To parse a value of BibTeX tags (fields), we use so-called tag-functions which operate on one tag per function. Currently marc2bib fully supports book BibTeX entries—the tag-functions are defined for the related required and optional tags. The user can extend or override them easily:

from marc2bib import BOOK_REQ_TAGFUNCS

def title_title(record):
    return BOOKS_REQ_TAGFUNCS["title"](record).title()

convert(record, tagfuncs={"title": title_title})

Customize returning tags

The returned tags can be either all (required and optional), only required (default), or required with user-provided ones (include argument):

# Return required tags and "pages".
convert(record, include=["pages"]) # or "all", "required"

A note: if you use tag-functions, no need to specify these tags for including separately.

Default, user-defined, and pre-defined post-hooks

While tag-functions work with parsing MARC 21 fields, post-hooks run at the end of translation of the parsed fields to BibTeX tags. There are default and user-defined post-hooks which execute in the presented order.

The hook's function may look as follows:

def hook(tag: str, value: str) -> str:
    return do_something(value)

Every hook will be called with two arguments: the tag currently processing and its value.
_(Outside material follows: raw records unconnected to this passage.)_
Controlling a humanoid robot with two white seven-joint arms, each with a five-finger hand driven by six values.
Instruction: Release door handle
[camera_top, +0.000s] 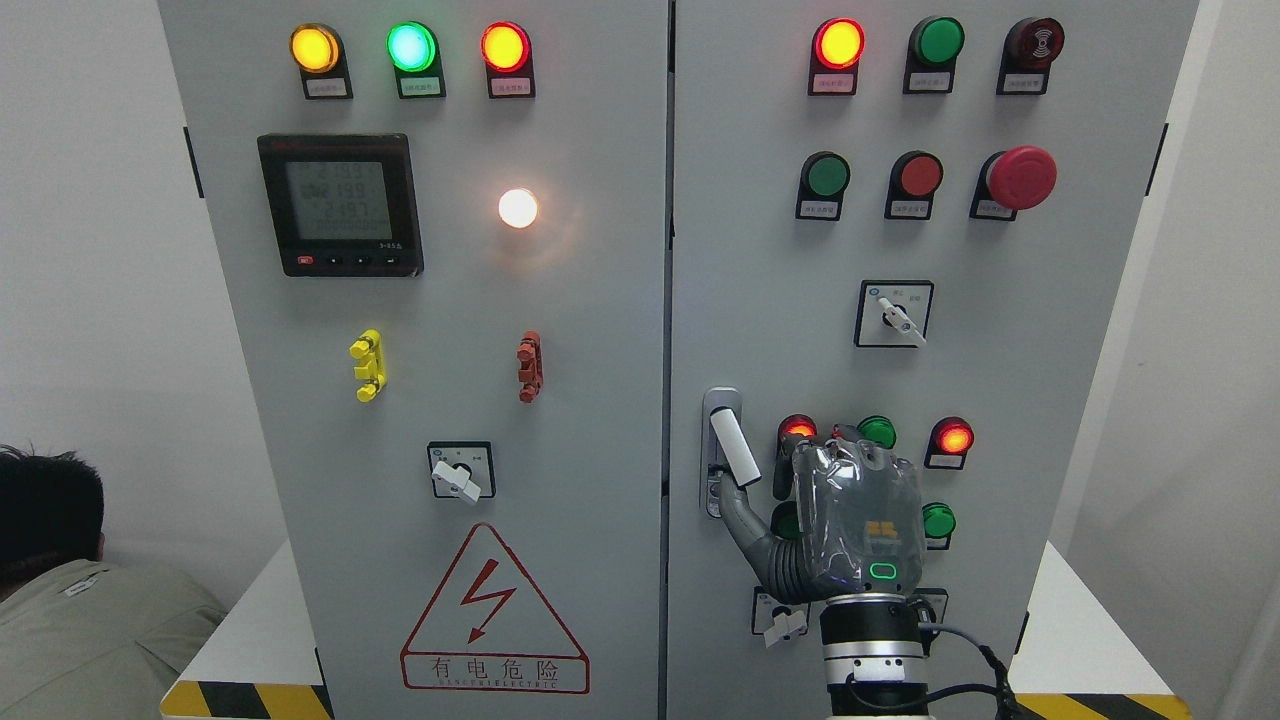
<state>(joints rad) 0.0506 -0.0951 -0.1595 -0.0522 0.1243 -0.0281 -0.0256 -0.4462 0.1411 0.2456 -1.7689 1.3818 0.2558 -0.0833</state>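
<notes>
Where the grey cabinet (560, 400) stands against white walls, your right hand (850, 520) rests open. Its thumb (742, 515) touches the door handle (730, 445), gripping nothing.

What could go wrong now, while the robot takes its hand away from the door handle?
1. The right hand has its thumb just under the swung-out door handle; pulling back may catch it and move the door.
2. The lit buttons sit right beside the hand, so a sideways move may press one.
</notes>
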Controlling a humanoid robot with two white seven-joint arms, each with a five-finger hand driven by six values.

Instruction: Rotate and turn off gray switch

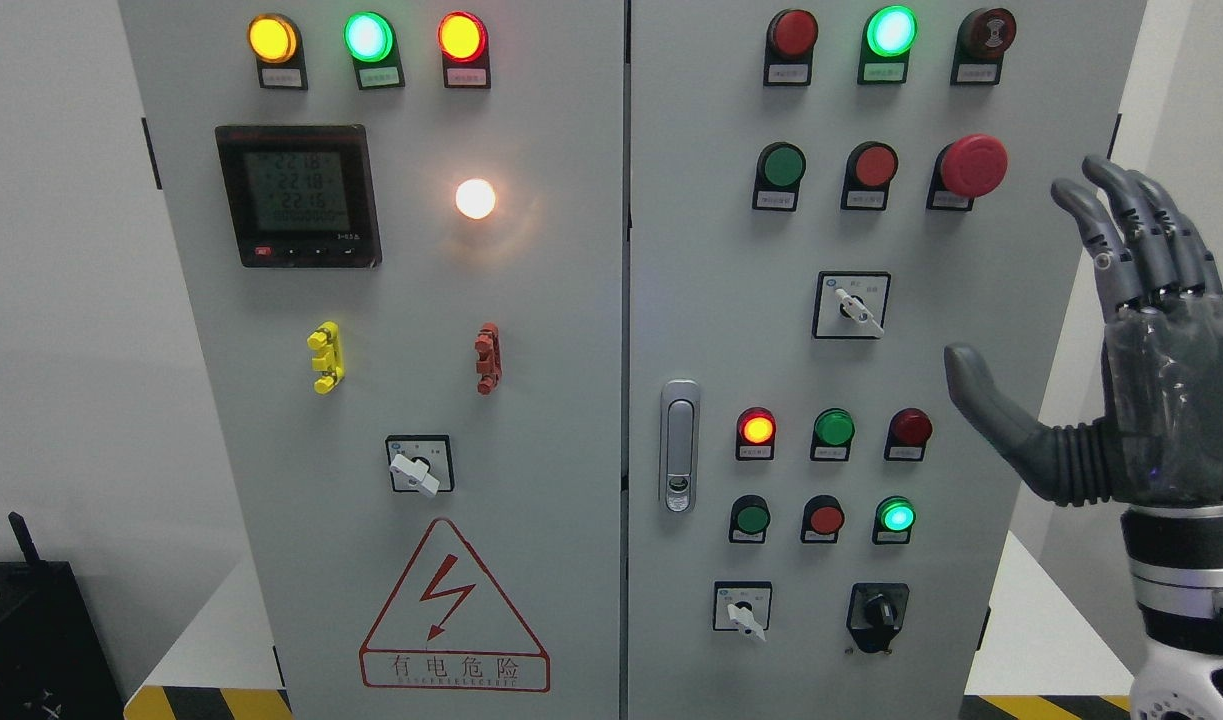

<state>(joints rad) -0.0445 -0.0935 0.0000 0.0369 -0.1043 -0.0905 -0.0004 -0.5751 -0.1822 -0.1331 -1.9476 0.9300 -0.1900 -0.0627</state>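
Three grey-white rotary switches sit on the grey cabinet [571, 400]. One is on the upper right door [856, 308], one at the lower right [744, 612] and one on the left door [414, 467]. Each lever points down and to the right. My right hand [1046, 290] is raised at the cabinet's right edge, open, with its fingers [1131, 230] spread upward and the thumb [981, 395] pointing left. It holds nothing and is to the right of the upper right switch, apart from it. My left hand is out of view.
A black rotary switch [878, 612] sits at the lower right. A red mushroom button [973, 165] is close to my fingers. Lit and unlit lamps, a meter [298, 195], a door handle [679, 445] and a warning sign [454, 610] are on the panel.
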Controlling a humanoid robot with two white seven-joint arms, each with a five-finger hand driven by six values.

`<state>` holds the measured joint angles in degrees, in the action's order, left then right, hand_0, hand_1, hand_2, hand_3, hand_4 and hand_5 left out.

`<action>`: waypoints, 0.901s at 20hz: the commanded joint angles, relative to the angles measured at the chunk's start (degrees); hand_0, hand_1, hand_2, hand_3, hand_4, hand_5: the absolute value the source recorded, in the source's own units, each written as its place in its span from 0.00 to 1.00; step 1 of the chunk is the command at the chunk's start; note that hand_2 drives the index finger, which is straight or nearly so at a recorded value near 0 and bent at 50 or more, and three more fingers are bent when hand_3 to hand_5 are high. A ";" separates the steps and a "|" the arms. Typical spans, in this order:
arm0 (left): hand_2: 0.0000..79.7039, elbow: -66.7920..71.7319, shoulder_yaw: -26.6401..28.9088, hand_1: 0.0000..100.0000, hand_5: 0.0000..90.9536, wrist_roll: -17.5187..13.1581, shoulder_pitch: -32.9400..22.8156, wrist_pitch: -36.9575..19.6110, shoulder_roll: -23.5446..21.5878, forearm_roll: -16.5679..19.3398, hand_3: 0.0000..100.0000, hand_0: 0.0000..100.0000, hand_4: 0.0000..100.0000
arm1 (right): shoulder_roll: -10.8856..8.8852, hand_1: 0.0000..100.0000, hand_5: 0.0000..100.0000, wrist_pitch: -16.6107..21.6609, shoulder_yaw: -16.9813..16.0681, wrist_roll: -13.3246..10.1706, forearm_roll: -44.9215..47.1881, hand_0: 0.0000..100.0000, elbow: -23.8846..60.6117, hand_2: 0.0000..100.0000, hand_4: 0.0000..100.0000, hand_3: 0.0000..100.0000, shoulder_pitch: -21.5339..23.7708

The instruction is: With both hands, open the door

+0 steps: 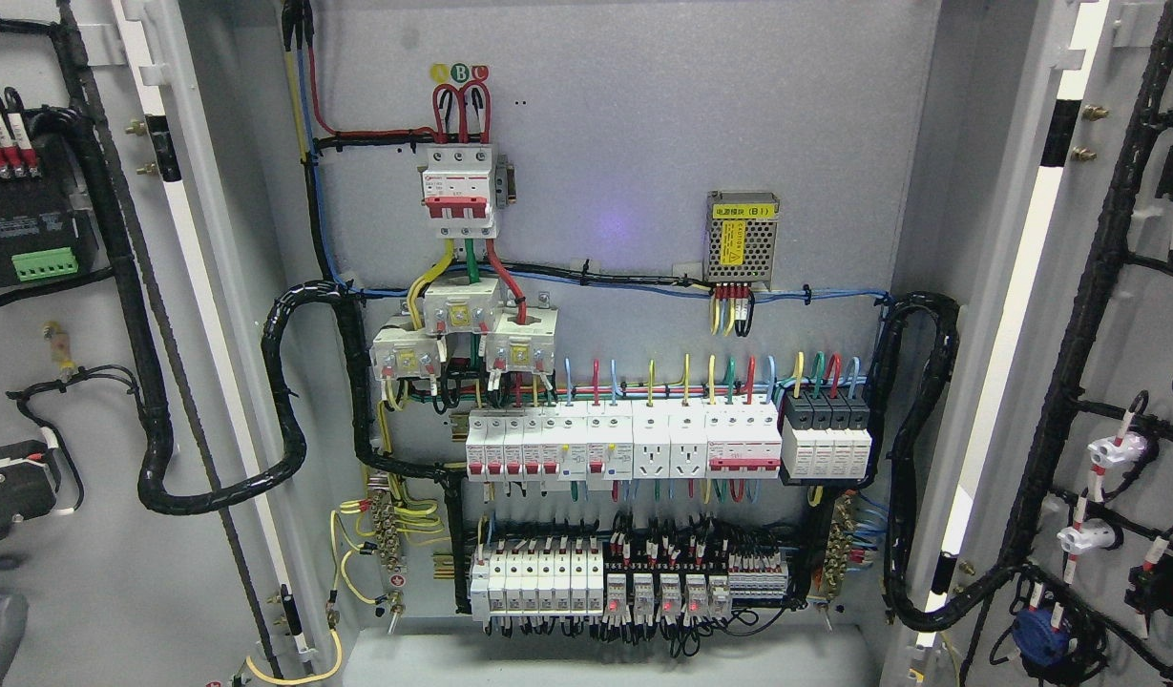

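With both cabinet doors swung wide, left door [99,382] and right door [1120,382] flank the back panel [624,172]; a dark grey shape at the lower-left corner may be a hand, its fingers indiscernible. Circuit breakers [548,444] line the middle row.

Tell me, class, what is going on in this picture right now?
An electrical cabinet stands wide open. Its left door and right door are both swung out, showing their wired inner sides. Inside, the back panel carries a red main breaker, rows of white breakers and black cable looms. No robot hand clearly shows; the doors appear already opened.
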<state>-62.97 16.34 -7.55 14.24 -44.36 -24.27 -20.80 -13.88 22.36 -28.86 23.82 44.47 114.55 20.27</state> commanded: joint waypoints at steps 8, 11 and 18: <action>0.00 -25.53 -13.60 0.56 0.00 0.96 -10.72 -50.30 12.83 5.41 0.00 0.12 0.00 | -0.10 0.14 0.00 0.05 0.29 0.26 0.00 0.06 3.83 0.00 0.00 0.00 1.61; 0.00 -27.29 -15.63 0.56 0.00 0.96 -11.77 -50.39 15.73 8.93 0.00 0.12 0.00 | -0.10 0.14 0.00 0.23 1.00 0.35 0.26 0.06 5.33 0.00 0.00 0.00 3.54; 0.00 -30.37 -18.44 0.56 0.00 0.87 -13.36 -50.39 22.41 15.34 0.00 0.12 0.00 | -2.46 0.14 0.00 3.74 7.31 0.70 0.88 0.06 5.33 0.00 0.00 0.00 6.36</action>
<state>-84.47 4.50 -6.57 1.81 -44.36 -11.32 -10.12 -14.37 24.89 -27.37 24.35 45.10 117.93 24.28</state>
See Cookbook section for examples on mastering hooks.

Default post-hooks

The default hooks include two hooks which execution can be controlled via the corresponding arguments (in parentheses) of convert and map_tags functions:

  1. marc2bib.hooks.remove_isbd_punctuation_hook (remove_punctuation, default: True) — remove terminal periods and separating punctuation corresponding to MARC 21 format (see the below section for details).
  2. marc2bib.hooks.latexify_hook (latexify, default: True) — convert tag value to make it suitable for LaTeX. Currently, it escapes LaTeX special characters and normalizes number ranges by replacing hyphens with en-dashes.

User-defined hooks

After default hooks, the user-defined ones are executed. The post_hooks argument accepts a list of these hooks:

convert(record, post_hooks=[hook1, hook2])

Pre-defined hooks

In addition to the default hooks, the pre-defined hooks for some common cases are supplied with the package:

  • marc2bib.hooks.strip_outer_square_brackets_hook — remove square brackets used to mark the additions made by cataloger;
  • marc2bib.hooks.protect_uppercase_letters_hook — enclose uppercase letters in curly braces to protect the case from changes.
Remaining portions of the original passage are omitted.